In parts of California the ground has sunk as much as 30 feet, most often 2-3 feet. In the Ogallala aquifer the water level is dropping a foot a year, and many wells have already gone dry. And, contrary to Dogs declaration, even the increased rainfalls we have had are not enough to stop it.

http://www.nationalgeographic.com/magazine/2016/08/vanishing-midwest-ogallala-aquifer-drought/
 
And more coming in the future. Too bad PR has his head up his ass, and cannot see that many are trying to fix the problem. Sometimes you have to dig a little deeper, educate yourself, and not depend on others to spoonfeed you the information.

Desalinization, hydroponics, family farms, collecting rain water, or even your dirty dish/bath water to be used on gardens, all can help solve the problem.

Sorry guy...it seems to be you with your head up your ass....the fact is that according to warming wackos, everything is the fault of climate change which is the result of man's activities and the place to spend money is on climate change....not on the things that could actually result in results.

For example, the Ogallala aquifer...practically every mention of it, is accompanied by breathless exclamations on the topic of climate change....the area is not experiencing drought...the area is experiencing overuse....the reduction in the snow pack is not the result of climate change...it is simply the natural cyclical nature of the climate in the area...if the area were experiencing drought...the natural flora and fauna would be dying off from a lack of water...it isn't...when the natural plants and animals in the area start dying off from lack of water..then you can properly assume drought conditions...

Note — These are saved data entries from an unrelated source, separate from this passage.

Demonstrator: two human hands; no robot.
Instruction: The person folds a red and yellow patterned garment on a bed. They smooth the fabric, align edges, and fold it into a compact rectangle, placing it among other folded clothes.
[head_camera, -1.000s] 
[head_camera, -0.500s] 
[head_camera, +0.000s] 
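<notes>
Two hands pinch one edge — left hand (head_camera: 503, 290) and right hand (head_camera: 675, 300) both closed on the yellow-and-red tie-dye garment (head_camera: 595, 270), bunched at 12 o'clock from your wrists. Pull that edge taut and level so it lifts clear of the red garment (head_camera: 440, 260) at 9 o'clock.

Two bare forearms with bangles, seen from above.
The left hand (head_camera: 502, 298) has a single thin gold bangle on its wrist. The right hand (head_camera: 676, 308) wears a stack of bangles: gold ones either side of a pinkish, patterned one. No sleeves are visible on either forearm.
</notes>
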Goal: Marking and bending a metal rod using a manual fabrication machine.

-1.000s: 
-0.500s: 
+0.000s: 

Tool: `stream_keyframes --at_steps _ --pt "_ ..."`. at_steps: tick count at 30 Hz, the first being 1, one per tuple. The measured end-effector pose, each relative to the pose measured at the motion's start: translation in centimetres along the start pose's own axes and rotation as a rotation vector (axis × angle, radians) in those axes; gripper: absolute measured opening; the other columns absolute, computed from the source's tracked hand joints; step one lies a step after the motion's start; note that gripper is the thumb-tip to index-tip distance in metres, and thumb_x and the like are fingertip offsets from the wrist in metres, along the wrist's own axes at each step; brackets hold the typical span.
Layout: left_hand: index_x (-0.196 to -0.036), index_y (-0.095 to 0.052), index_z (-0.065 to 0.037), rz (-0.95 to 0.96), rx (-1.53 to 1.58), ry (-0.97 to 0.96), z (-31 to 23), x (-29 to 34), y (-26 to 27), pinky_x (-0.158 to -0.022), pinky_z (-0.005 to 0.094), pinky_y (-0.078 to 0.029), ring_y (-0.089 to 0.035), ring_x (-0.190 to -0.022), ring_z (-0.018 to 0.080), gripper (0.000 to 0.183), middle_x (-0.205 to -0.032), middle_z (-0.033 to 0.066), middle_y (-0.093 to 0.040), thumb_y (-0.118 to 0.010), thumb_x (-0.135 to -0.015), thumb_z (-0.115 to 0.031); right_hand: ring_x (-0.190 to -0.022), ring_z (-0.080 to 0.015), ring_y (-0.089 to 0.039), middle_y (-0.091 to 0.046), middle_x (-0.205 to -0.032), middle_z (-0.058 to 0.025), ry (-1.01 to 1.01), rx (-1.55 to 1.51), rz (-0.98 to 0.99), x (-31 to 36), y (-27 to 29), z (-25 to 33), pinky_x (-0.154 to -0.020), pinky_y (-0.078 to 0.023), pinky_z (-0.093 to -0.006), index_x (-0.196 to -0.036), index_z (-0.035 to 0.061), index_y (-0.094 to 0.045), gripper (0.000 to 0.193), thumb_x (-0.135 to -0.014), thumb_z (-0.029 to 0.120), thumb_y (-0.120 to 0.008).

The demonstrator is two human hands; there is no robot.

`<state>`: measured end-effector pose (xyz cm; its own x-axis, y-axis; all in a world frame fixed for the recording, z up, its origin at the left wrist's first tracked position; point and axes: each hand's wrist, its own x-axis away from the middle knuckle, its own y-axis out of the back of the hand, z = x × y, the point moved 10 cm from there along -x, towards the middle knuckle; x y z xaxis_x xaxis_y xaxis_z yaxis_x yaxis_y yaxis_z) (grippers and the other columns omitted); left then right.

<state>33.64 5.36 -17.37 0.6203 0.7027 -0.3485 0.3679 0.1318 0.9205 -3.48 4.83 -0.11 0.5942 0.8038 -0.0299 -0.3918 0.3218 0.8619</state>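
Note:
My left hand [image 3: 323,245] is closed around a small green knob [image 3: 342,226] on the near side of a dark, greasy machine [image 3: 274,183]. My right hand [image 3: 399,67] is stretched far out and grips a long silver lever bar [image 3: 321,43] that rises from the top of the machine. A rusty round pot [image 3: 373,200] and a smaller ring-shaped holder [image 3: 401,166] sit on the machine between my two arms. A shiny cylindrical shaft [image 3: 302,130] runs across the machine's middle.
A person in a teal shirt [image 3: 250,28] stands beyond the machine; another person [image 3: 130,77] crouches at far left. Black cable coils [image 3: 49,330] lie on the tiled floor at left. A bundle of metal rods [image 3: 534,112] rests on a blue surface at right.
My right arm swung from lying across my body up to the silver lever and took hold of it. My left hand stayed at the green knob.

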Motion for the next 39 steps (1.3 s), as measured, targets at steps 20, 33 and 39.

http://cjonline.com/stories/080606/kan_aquifer.shtml#.V5c0EVdUb8s

http://www.nber.org/papers/w17625

https://www3.epa.gov/climatechange/impacts/greatplains.html

http://www.cwi.colostate.edu/UCOWR-.../16_-_Ogallala_I/Weiwei_Wang/UCOWR_Weiwei.pdf

And I could go on and on with the most dire predictions coming from government agencies and educational institutions which depend heavily on grant money...and when there are dollars to spend on the issue, where do you think the bulk of them will go?...towards the problem of overuse, or towards climate change?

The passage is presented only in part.